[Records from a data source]
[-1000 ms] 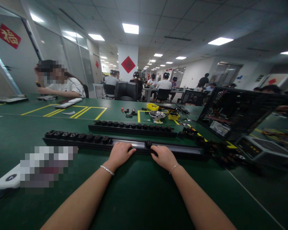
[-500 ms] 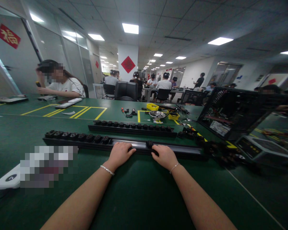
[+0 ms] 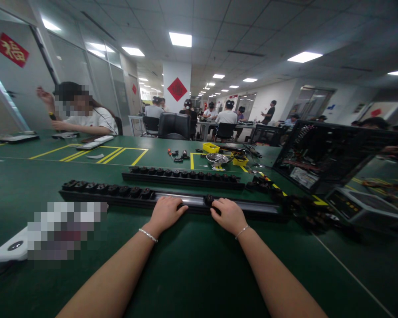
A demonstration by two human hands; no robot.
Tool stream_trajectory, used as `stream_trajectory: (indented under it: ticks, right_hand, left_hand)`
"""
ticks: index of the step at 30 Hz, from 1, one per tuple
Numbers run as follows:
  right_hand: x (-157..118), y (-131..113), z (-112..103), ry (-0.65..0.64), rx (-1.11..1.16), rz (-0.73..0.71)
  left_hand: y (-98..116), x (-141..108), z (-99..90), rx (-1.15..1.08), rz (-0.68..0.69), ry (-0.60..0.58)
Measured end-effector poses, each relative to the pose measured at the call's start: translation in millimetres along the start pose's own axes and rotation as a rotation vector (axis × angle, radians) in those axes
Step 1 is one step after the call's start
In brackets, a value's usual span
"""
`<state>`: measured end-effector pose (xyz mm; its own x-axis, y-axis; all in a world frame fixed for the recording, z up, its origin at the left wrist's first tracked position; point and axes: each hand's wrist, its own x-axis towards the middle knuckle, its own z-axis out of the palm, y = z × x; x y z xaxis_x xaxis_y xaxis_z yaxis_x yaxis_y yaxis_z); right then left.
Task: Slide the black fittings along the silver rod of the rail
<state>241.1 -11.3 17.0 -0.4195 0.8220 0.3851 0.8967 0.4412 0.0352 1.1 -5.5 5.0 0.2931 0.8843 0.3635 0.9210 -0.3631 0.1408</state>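
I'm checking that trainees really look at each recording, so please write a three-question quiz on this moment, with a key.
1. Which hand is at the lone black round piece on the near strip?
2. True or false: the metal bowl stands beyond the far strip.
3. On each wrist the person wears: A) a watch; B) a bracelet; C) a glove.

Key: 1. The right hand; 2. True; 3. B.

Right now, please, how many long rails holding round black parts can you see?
2: the near rail, at the left hand and right hand; the far rail, beyond it.
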Motion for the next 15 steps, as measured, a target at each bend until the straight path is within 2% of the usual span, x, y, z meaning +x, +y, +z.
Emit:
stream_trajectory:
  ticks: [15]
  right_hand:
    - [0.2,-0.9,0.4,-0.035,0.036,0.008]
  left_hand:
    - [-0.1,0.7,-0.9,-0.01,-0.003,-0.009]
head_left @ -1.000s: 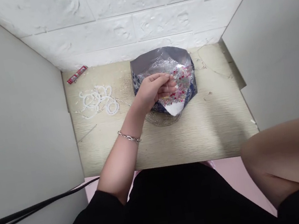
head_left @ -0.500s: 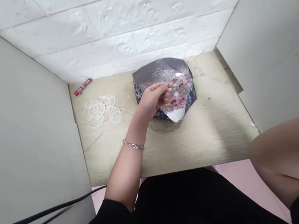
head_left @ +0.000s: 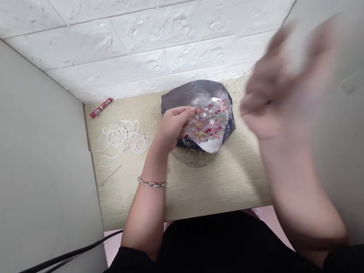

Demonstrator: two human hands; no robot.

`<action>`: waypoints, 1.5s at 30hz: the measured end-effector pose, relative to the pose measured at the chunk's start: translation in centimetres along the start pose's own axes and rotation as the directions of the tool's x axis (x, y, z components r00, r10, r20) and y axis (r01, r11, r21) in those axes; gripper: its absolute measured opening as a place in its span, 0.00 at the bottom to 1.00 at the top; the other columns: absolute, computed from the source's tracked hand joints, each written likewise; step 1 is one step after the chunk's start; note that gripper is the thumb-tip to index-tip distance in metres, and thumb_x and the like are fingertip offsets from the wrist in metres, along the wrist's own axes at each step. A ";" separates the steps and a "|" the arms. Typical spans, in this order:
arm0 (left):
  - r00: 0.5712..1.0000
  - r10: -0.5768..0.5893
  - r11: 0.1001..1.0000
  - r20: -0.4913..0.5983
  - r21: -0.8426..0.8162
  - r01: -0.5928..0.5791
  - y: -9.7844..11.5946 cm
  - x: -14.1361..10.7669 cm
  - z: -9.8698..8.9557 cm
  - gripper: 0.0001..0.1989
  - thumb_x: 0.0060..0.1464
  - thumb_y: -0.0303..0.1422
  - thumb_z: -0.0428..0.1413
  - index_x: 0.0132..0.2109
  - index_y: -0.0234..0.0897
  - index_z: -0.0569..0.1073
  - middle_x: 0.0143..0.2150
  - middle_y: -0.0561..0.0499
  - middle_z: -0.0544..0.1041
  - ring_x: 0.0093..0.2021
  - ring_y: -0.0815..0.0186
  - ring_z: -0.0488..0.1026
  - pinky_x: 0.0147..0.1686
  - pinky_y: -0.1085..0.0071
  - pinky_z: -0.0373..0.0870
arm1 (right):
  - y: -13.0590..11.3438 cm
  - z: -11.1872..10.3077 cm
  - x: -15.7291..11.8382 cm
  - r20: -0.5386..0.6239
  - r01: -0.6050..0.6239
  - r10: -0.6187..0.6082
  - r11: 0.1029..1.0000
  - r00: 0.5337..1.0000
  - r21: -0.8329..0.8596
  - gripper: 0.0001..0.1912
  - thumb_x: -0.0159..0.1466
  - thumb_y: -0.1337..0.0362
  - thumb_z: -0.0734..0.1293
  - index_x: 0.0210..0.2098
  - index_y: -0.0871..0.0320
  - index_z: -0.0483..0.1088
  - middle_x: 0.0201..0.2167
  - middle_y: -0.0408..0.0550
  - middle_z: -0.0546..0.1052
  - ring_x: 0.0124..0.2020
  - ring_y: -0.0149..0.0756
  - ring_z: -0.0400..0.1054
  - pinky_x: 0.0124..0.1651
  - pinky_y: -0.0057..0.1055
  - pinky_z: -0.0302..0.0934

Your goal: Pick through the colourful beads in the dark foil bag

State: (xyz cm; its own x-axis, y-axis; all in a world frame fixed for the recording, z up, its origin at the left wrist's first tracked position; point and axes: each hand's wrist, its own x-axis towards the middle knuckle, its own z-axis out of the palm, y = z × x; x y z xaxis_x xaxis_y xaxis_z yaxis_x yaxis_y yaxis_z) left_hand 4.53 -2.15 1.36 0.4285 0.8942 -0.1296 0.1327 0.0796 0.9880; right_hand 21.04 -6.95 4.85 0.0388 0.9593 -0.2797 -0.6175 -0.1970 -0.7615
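Now beads (head_left: 212, 122) just beside L fingers (head_left: 185, 115), tips pinched, R fingers (head_left: 265, 78) blurred, grip unclear

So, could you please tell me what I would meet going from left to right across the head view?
Grey left panel, white bead strands, dark bag with colourful beads, blurred right hand.

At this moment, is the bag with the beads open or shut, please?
Open. The bag has its mouth spread wide: the grey lining shows, and many coloured beads are visible inside, near the left hand.
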 end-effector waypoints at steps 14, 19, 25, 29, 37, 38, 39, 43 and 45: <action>0.930 0.367 0.781 -0.020 0.550 -0.297 -0.7 0.0 1.0 0.12 0.47 0.35 0.49 0.37 0.41 0.73 0.37 0.52 0.75 0.36 0.69 0.71 0.37 0.73 0.65 | 5.9 -0.2 5.9 0.028 -0.141 0.142 0.897 0.989 0.419 0.14 0.56 0.58 0.52 0.32 0.60 0.63 0.27 0.50 0.72 0.34 0.33 0.67 0.30 0.27 0.63; 0.894 0.434 0.725 -0.110 0.632 -0.274 -1.4 0.6 1.7 0.10 0.47 0.33 0.50 0.37 0.41 0.74 0.35 0.52 0.76 0.32 0.70 0.71 0.34 0.73 0.65 | 5.7 0.0 6.9 0.163 -0.116 0.055 0.913 0.985 0.392 0.17 0.55 0.55 0.52 0.33 0.60 0.64 0.33 0.51 0.72 0.42 0.35 0.64 0.38 0.34 0.61; 0.856 0.454 0.755 -0.248 0.618 -0.221 -1.8 1.0 2.5 0.09 0.46 0.32 0.51 0.34 0.39 0.74 0.31 0.52 0.76 0.30 0.71 0.70 0.33 0.74 0.64 | 5.4 0.6 7.0 0.146 -0.048 -0.008 0.925 0.989 0.378 0.16 0.55 0.55 0.53 0.31 0.59 0.65 0.31 0.49 0.72 0.42 0.35 0.64 0.40 0.37 0.60; 0.848 0.457 0.745 -0.269 0.637 -0.200 -1.6 0.8 2.6 0.08 0.46 0.33 0.51 0.32 0.39 0.74 0.27 0.52 0.75 0.28 0.71 0.69 0.31 0.74 0.62 | 5.5 0.8 6.5 0.123 -0.044 -0.001 0.931 0.992 0.363 0.14 0.54 0.56 0.54 0.29 0.59 0.64 0.30 0.48 0.72 0.40 0.34 0.65 0.38 0.34 0.61; 0.853 0.436 0.689 -0.286 0.717 -0.112 -1.7 0.5 2.8 0.10 0.47 0.36 0.49 0.33 0.38 0.73 0.29 0.50 0.74 0.28 0.69 0.68 0.28 0.73 0.60 | 5.4 0.8 6.2 0.138 -0.041 -0.003 0.948 0.990 0.315 0.15 0.54 0.55 0.54 0.29 0.58 0.64 0.30 0.48 0.71 0.38 0.34 0.66 0.36 0.34 0.62; 0.854 0.435 0.680 -0.286 0.726 -0.104 -1.7 0.5 2.8 0.10 0.47 0.37 0.49 0.33 0.38 0.72 0.29 0.50 0.74 0.28 0.69 0.68 0.28 0.72 0.59 | 5.4 0.8 6.2 0.143 -0.044 -0.002 0.948 0.990 0.316 0.15 0.54 0.55 0.54 0.29 0.58 0.64 0.30 0.48 0.71 0.38 0.34 0.66 0.36 0.34 0.62; 0.855 0.433 0.671 -0.283 0.735 -0.097 -1.7 0.5 2.9 0.10 0.47 0.37 0.49 0.33 0.38 0.72 0.30 0.50 0.74 0.28 0.68 0.68 0.29 0.72 0.59 | 5.3 0.8 6.1 0.148 -0.047 -0.001 0.946 0.989 0.320 0.15 0.54 0.55 0.54 0.29 0.58 0.64 0.29 0.48 0.71 0.37 0.34 0.66 0.35 0.35 0.62; 0.867 0.421 0.640 -0.266 0.765 -0.076 -1.7 0.6 3.0 0.10 0.47 0.36 0.49 0.33 0.38 0.72 0.29 0.49 0.74 0.28 0.67 0.67 0.29 0.71 0.59 | 5.1 0.8 6.0 0.144 -0.057 0.009 0.941 0.990 0.333 0.14 0.55 0.56 0.54 0.30 0.58 0.64 0.27 0.47 0.71 0.35 0.34 0.66 0.33 0.35 0.63; 0.871 0.417 0.642 -0.259 0.762 -0.080 -1.6 0.7 3.1 0.09 0.47 0.35 0.49 0.32 0.38 0.72 0.29 0.49 0.74 0.28 0.68 0.67 0.29 0.72 0.59 | 5.2 0.8 6.0 0.133 -0.054 0.010 0.941 0.991 0.333 0.14 0.55 0.56 0.54 0.30 0.58 0.63 0.26 0.46 0.71 0.35 0.34 0.66 0.33 0.36 0.63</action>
State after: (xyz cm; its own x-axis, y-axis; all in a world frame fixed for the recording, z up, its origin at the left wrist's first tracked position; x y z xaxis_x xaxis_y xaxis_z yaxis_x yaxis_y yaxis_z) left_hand 7.35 -3.03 -0.60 0.1970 0.9266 0.3204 0.7322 -0.3564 0.5805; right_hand 17.43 -2.04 -0.27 -0.0719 0.9757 -0.2072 -0.8450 -0.1699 -0.5070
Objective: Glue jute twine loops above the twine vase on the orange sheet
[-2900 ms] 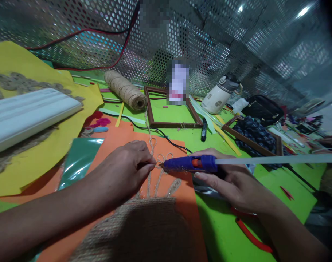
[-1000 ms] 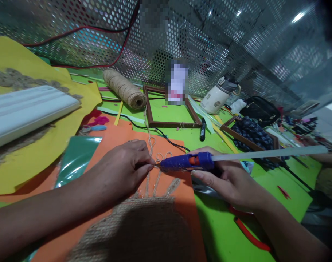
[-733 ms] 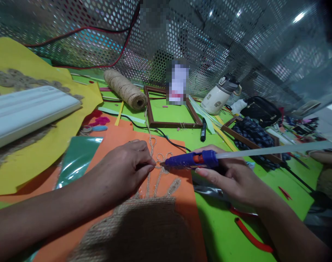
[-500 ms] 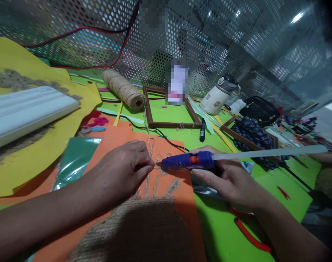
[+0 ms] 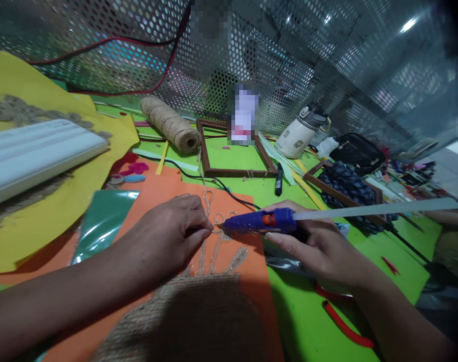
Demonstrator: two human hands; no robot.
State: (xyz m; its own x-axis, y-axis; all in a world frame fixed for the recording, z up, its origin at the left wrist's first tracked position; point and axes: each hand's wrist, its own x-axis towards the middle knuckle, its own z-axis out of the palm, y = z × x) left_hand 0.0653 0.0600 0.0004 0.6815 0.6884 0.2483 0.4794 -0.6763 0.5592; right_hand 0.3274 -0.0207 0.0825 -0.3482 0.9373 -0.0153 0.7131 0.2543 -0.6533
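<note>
My right hand (image 5: 315, 246) grips a blue hot glue gun (image 5: 259, 221), with a long translucent glue stick (image 5: 375, 208) jutting from its back. Its nozzle touches or nearly touches a twine flower outline (image 5: 221, 218) on the orange sheet (image 5: 247, 286). Close to the nozzle, my left hand (image 5: 183, 226) is pinched at the twine (image 5: 207, 201); the fingertips hide exactly what is between them. Below lies a vase-like shape covered in rows of twine (image 5: 183, 311), with twine stems and a leaf (image 5: 239, 259) rising from it.
A twine roll (image 5: 170, 123) and a brown frame (image 5: 236, 172) lie behind my hands. Farther right are a black marker (image 5: 279, 180), a white bottle (image 5: 300, 133) and a dark patterned cloth (image 5: 345, 186). Red-handled tool (image 5: 345, 327) near my right forearm. Green foil sheet (image 5: 104, 221) at left.
Almost nothing differs. The glue gun's nozzle stays by the flower outline and both hands keep their place, with only a very slight shift of the gun.
</note>
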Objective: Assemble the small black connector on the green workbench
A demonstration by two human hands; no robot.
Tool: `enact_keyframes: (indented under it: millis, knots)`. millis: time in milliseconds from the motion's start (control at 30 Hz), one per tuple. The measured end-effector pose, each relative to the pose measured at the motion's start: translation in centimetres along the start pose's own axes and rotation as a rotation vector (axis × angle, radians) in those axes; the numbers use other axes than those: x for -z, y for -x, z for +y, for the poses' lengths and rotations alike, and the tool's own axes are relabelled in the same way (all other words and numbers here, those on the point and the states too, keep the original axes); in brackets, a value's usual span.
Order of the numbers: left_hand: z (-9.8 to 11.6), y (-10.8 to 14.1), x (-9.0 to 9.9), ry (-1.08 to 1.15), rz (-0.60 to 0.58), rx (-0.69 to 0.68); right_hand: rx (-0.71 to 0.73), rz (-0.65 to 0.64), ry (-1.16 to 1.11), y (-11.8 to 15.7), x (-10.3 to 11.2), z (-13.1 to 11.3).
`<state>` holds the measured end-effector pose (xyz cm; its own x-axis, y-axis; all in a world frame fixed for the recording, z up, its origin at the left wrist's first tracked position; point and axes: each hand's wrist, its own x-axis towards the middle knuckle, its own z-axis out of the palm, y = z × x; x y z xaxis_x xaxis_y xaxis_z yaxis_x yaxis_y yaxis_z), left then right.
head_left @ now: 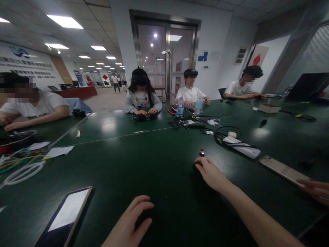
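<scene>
My left hand is low in the view, just above the dark green table. Its fingers are curved and apart, with nothing between them. Farther out on the right, my right hand is down at the table top with its fingertips drawn together. Something small and dark shows at those fingertips, too unclear to name. Just beyond them stands a small metallic piece with a red-orange top. To the left of my left hand lies a phone or tablet with a lit screen.
Right of my right hand lie a white power strip, black cables and a gold phone-like slab, touched by another person's hand. Water bottles stand farther back. Coiled wires lie left. Several people sit around the table.
</scene>
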<state>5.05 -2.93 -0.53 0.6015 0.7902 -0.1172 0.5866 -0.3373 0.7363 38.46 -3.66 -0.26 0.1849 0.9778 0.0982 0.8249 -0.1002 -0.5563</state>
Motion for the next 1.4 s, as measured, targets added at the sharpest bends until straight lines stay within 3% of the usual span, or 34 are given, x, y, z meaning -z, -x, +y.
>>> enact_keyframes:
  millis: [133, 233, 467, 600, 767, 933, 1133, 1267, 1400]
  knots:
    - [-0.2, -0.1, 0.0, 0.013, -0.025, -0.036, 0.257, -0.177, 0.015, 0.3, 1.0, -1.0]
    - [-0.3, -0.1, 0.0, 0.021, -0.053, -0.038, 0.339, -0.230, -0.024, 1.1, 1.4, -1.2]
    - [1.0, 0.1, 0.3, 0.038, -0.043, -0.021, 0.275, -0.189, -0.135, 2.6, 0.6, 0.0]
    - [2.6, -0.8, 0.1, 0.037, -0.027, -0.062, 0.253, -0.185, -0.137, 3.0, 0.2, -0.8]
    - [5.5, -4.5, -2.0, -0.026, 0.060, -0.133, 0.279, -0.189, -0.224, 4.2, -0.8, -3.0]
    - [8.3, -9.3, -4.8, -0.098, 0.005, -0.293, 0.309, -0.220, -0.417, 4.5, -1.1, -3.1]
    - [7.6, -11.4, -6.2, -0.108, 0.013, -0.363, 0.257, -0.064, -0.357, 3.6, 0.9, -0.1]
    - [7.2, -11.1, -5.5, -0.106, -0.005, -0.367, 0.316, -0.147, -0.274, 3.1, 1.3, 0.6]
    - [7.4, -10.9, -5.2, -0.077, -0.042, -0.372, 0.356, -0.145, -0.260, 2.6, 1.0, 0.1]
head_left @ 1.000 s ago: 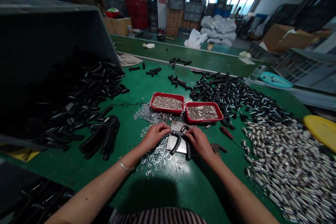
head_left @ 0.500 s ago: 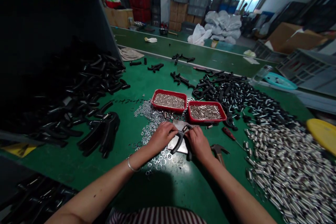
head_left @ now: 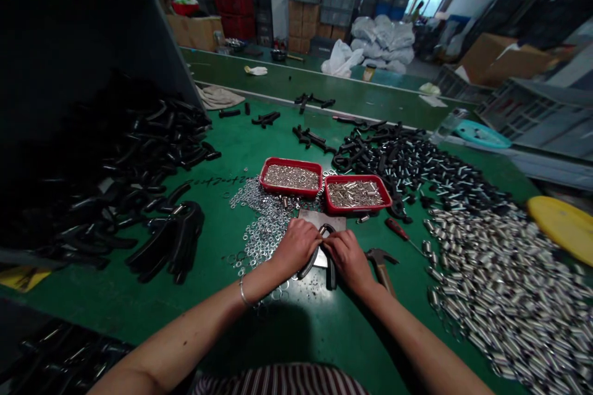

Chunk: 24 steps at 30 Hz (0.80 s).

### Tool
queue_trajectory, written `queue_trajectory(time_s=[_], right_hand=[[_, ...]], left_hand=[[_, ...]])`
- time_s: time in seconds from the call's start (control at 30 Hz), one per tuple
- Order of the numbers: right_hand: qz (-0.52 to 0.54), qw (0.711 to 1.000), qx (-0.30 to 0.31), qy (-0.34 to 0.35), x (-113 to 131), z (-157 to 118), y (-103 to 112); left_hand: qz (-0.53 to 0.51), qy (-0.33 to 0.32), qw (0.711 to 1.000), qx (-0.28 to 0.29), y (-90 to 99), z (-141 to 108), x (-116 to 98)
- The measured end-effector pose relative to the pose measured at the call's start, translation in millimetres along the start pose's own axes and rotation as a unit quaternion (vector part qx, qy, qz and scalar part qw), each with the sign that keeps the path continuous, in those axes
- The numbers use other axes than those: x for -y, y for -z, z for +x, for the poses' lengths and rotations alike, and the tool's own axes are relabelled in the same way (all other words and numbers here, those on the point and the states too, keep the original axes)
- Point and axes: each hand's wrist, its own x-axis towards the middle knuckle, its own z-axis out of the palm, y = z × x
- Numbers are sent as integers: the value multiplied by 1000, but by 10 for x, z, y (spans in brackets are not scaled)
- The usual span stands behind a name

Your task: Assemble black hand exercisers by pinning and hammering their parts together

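Observation:
My left hand (head_left: 297, 248) and my right hand (head_left: 348, 255) meet over a black two-legged handle piece (head_left: 330, 275). Fingers of both hands are pinched at its upper part, near the bend, with fingertips almost touching. Its two legs spread toward me, the left one partly covered by my left hand. Underneath is a flat metal plate (head_left: 311, 216) on the green table. Whether a small part sits between my fingertips is hidden. A hammer (head_left: 382, 266) lies close to my right wrist, and loose metal rings (head_left: 264, 228) are scattered left of the plate.
Two red trays, one with tiny metal parts (head_left: 291, 194) and one with pins (head_left: 359, 209), stand beyond the plate. At right are a screwdriver (head_left: 398, 229), heaped springs (head_left: 504, 284) and black parts (head_left: 393, 154). Black handles (head_left: 180, 241) lie left, by a large grey bin (head_left: 171, 31).
My left hand has moved in over the handle piece, closer to my right hand. The piece's legs have turned slightly on the plate. The whole view has shifted a little.

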Motion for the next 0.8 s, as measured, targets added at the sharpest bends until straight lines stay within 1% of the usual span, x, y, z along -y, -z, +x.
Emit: queue_trajectory(time_s=[0.1,0.23,0.27,0.37,0.43,0.5,0.57,0.63,0.67,0.7,0.77,0.8], right_hand=[[24,1000,2,-14,34,-40,55],[3,998,55,1,75,-146,113],[4,998,59,-5,76,-188,128],[12,997,26,-72,51,-366,209],[-7,993,5,-115,17,-540,301],[-49,989,7,-141,-24,-756,418],[-90,980,24,-179,-68,-987,546],[-88,964,50,-248,-107,-1183,677],[-57,952,69,-294,-120,-1250,743],[-4,935,93,-343,-124,-1292,810],[142,882,137,-427,-91,-1294,941],[211,855,145,-451,-51,-1260,1002]], left_hand=[[35,-17,999,-13,-50,-35,1],[97,-71,993,-7,-63,-70,6],[106,-82,991,-3,-55,-74,7],[118,-106,987,7,-15,-61,14],[124,-125,984,25,18,-35,24],[126,-142,980,51,46,-19,36],[106,-144,982,68,65,-35,45],[54,-114,990,67,74,-81,45],[18,-90,994,63,79,-106,46],[-19,-65,996,60,88,-124,51],[-79,-22,995,51,132,-110,95],[-96,-9,994,43,176,-67,145]])
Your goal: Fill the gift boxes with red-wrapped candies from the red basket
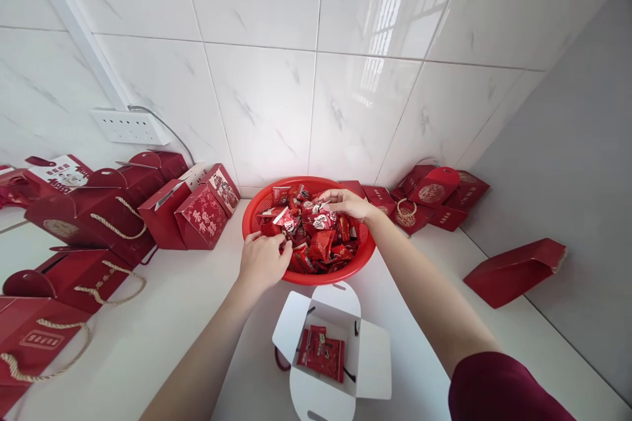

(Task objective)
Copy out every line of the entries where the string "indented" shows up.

(Output)
Tool stream_trajectory, used as `stream_trajectory: (indented under it: ticks, right_hand, left_hand)`
Tool: `enact_keyframes: (indented under it: millis, knots)`. millis: time in milliseconds from the motion's start (control at 30 Hz), one per tuple. The measured end-effector pose, each relative to the pose measured at the motion's start: translation in centimetres along the start pose's own axes and rotation as a rotation vector (axis × angle, radians) in those axes; the numbers use other axes than those: x for -z, y for -x, z for +y, for the poses' lengths and rotations alike, and the tool's own axes are relabelled in the same way (all other words and numbers here, those on the point and the states too, keep the original axes); in brackets, a value's usual span.

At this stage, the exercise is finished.